October 7, 2020 CNA Daily News 0

CNA Staff, Oct 7, 2020 / 02:01 pm (CNA).- A US Senator on Friday sent a letter to her colleagues urging them to vote against the confirmation of Amy Coney Barrett to the Supreme Court because of her association with a group that holds in vitro fertilization to be morally illicit.

“Barrett’s willingness to associate her name with such an organization is disqualifying and, frankly, insulting to every parent, hopeful parent or would-be parent who has struggled to start a family. Formally signing on to the message of an organization with these radical views goes beyond other nominees and demonstrates a lack of judgment, an absence of due diligence and a derision toward families like mine who were only able to have children with the help of methods and assistance that Judge Barrett personally disapproves of,” Sen. Tammy Duckworth (D-Ill.) wrote Oct. 2.

In 2006 Barrett signed an ad placed by St. Joseph County Right to Life in the South Bend Tribune. The signatories said they “oppose abortion on demand and defend the right to life from fertilization to natural death.”

Duckworth asserted that because of this, Barrett “likely doesn’t believe my little Maile and my growing Abigail should have ever been born in the first place.”

Both Duckworth’s children were conceived through IVF.

The senator wrote: “I urge you to fully consider the message a vote in favor of a Supreme Court nominee who appears to believe that my daughters shouldn’t even exist sends not only to me as a mother and as your colleague, but to parents-to-be around this country struggling with infertility and whose dreams may only be achieved through IVF or other technologies.”

She said that Barrett’s “willingness to associate her name” with St. Joseph County Right to Life “is disqualifying and, frankly, insulting to every parent, hopeful parent or would-be parent who has struggled to start a family.”

“Formally signing on to the message of an organization with these radical views goes beyond other nominees and demonstrates a lack of judgment, an absence of due diligence and a derision toward families like mine who were only able to have children with the help of methods and assistance that Judge Barrett personally disapproves of,” Duckworth continued.

She added that she fears that as a Supreme Court justice, “Barrett would be unable to resist the temptation of overturning decades of judicial precedent in an effort to force every American family to adhere to her individual moral code. I fear that if a case involving ART were to be brought before the bench, families like mine would not be able to trust that her opinions would be based on facts, laws and the Constitution rather than swayed by her personal beliefs.”
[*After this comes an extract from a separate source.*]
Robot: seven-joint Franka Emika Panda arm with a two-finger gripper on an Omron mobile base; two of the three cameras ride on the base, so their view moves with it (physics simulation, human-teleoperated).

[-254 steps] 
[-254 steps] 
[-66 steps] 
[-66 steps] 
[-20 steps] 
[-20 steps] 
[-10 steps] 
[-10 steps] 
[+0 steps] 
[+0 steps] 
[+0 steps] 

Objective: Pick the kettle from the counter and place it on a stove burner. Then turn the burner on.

The Catholic Church teaches that IVF is morally illicit, and that those conceived through the process are a gift from God.
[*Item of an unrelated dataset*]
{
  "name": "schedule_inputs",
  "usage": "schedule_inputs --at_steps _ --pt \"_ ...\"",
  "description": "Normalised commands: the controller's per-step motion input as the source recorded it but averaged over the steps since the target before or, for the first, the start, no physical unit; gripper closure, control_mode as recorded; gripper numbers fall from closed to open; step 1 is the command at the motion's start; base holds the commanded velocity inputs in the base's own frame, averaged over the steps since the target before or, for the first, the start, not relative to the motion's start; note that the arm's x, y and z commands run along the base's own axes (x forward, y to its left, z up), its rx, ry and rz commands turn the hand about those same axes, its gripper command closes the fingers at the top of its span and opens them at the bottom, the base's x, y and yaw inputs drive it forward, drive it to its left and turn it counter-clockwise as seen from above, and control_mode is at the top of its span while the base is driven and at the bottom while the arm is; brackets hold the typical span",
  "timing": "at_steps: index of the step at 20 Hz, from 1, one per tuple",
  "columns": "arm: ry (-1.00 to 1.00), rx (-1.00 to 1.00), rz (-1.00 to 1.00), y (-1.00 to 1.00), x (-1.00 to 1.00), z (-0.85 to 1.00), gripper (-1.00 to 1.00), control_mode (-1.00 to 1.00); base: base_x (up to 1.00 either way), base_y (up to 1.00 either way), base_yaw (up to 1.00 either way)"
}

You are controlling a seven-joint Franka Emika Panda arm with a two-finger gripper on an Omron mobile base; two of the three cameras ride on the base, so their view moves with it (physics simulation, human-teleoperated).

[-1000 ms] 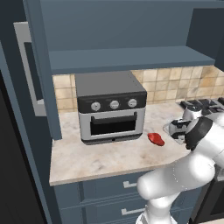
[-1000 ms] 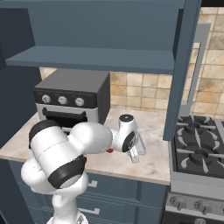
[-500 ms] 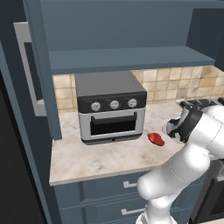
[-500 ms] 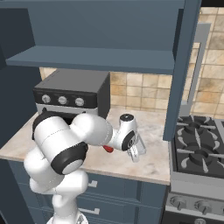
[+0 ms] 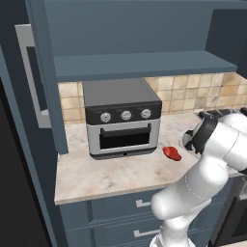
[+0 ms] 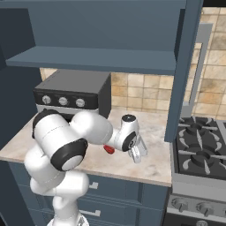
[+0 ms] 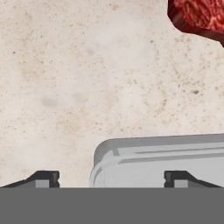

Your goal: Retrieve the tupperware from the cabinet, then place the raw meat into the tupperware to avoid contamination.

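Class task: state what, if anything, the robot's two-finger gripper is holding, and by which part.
Nothing. The gripper stands open above the pale translucent plastic tupperware resting on the counter, its fingertips spread wide and apart from it.

On the counter (image 5: pixel 111 176) there is one toaster oven (image 5: pixel 122 117) with three knobs (image 5: pixel 126 115), one piece of raw meat (image 5: pixel 172 153), and one plastic container (image 7: pixel 162 161).

Worktop (image 5: pixel 111 176): beige, speckled marble pattern.
On it, raw meat (image 5: pixel 172 153): glossy red, marbled paler red in the hand view.
Tupperware (image 7: pixel 166 162): pale whitish-grey.
Toaster oven (image 5: pixel 122 117): grey body, dark front, silver knobs.
Cabinet (image 5: pixel 135 29) above worktop: dark blue-grey.
Backsplash (image 5: pixel 193 91): tan tiles.
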Motion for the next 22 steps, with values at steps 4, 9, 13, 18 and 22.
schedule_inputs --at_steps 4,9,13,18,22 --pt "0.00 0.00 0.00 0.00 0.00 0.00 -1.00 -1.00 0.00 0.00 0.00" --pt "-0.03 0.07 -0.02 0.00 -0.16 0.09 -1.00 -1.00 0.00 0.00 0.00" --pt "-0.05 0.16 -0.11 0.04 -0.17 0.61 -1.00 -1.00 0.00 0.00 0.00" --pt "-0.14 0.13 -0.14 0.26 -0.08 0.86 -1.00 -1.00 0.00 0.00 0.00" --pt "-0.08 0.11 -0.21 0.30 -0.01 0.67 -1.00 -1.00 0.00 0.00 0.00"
In Dignitas personae, its 2008 instruction on certain bioethical questions, the Congregation for the Doctrine of the Faith noted that IVF “very frequently involves the deliberate destruction of embryos” and that “all techniques of in vitro fertilization proceed as if the human embryo were simply a mass of cells to be used, selected and discarded.”

“The blithe acceptance of the enormous number of abortions involved in the process of in vitro fertilization vividly illustrates how the replacement of the conjugal act by a technical procedure – in addition to being in contradiction with the respect that is due to procreation as something that cannot be reduced to mere reproduction – leads to a weakening of the respect owed to every human being,” the congregation taught.
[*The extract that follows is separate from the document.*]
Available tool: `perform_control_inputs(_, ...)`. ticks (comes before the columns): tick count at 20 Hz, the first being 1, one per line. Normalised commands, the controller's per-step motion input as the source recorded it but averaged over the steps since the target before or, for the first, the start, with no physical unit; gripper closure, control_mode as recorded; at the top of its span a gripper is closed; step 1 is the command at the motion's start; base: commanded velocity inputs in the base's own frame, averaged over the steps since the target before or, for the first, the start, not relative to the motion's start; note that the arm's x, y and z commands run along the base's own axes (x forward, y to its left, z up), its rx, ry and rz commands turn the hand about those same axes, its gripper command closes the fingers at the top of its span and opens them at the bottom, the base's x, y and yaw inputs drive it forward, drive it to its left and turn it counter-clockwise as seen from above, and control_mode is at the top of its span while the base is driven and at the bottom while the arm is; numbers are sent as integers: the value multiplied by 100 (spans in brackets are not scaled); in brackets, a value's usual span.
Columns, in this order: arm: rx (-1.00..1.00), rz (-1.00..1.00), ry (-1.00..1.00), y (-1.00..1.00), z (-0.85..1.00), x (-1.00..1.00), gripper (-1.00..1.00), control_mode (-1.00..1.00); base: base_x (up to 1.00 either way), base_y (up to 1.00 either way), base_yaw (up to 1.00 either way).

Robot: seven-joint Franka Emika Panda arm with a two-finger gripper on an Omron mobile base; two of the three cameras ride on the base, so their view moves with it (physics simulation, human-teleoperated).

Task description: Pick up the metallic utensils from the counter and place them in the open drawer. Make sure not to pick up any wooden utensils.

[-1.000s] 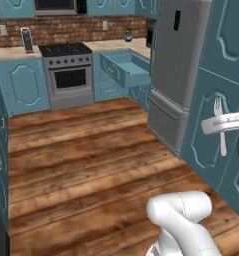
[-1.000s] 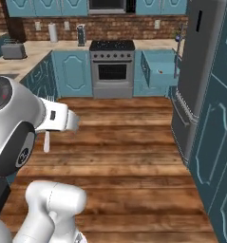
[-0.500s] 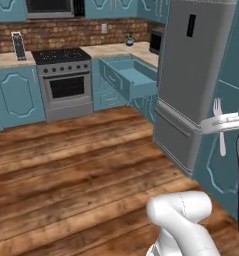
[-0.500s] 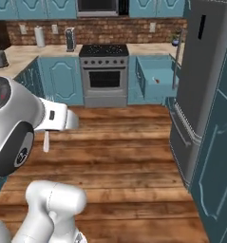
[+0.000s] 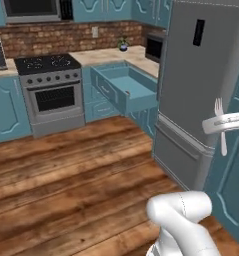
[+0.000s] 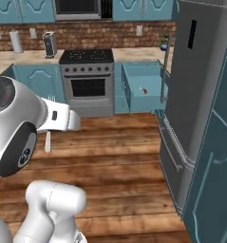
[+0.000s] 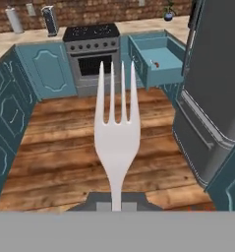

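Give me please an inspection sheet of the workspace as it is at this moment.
Surface: beige counter along the brick wall, beside the stove.
Job's things: silver fork upright in the pincer; open drawer pulled out, a small reddish-handled utensil lying inside.
Clutter: small plant, paper towel roll and a dark appliance on the counter.
Grippers: pincer shut on the fork's handle, out over the wooden floor, well short of the drawer.
Cables: nothing seen.
Surroundings: grey fridge, teal cabinets, microwave above the stove.
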Motion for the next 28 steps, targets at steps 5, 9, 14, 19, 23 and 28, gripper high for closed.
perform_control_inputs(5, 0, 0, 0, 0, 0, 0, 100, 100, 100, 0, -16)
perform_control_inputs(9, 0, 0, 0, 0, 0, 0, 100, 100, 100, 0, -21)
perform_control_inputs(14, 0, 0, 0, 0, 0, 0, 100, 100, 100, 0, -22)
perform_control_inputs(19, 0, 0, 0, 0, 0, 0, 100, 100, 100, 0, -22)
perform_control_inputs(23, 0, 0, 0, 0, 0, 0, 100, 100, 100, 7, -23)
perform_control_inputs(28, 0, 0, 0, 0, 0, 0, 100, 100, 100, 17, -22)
“The Church recognizes the legitimacy of the desire for a child and understands the suffering of couples struggling with problems of fertility. Such a desire, however, should not override the dignity of every human life to the point of absolute supremacy. The desire for a child cannot justify the ‘production’ of offspring, just as the desire not to have a child cannot justify the abandonment or destruction of a child once he or she has been conceived.”

The instruction added that “in order to come to the aid of the many infertile couples who want to have children, adoption should be encouraged, promoted and facilitated by appropriate legislation so that the many children who lack parents may receive a home that will contribute to their human development. In addition, research and investment directed at the prevention of sterility deserve encouragement.”

And in Donum vitae, a 1987 instruction on respect for human life in its origin, the congregation affirmed that “although the manner in which human conception is achieved with IVF and [embryo transfer] cannot be approved, every child which comes into the world must in any case be accepted as a living gift of the divine Goodness and must be brought up with love.”

Barrett and her husband have seven children, two of whom were adopted from Haiti.

Barrett was nominated to the Supreme Court Sept. 26.

Her Senate confirmation hearing and a vote on her nomination are expected to take place at the end of October, shortly before the Nov. 3 presidential election.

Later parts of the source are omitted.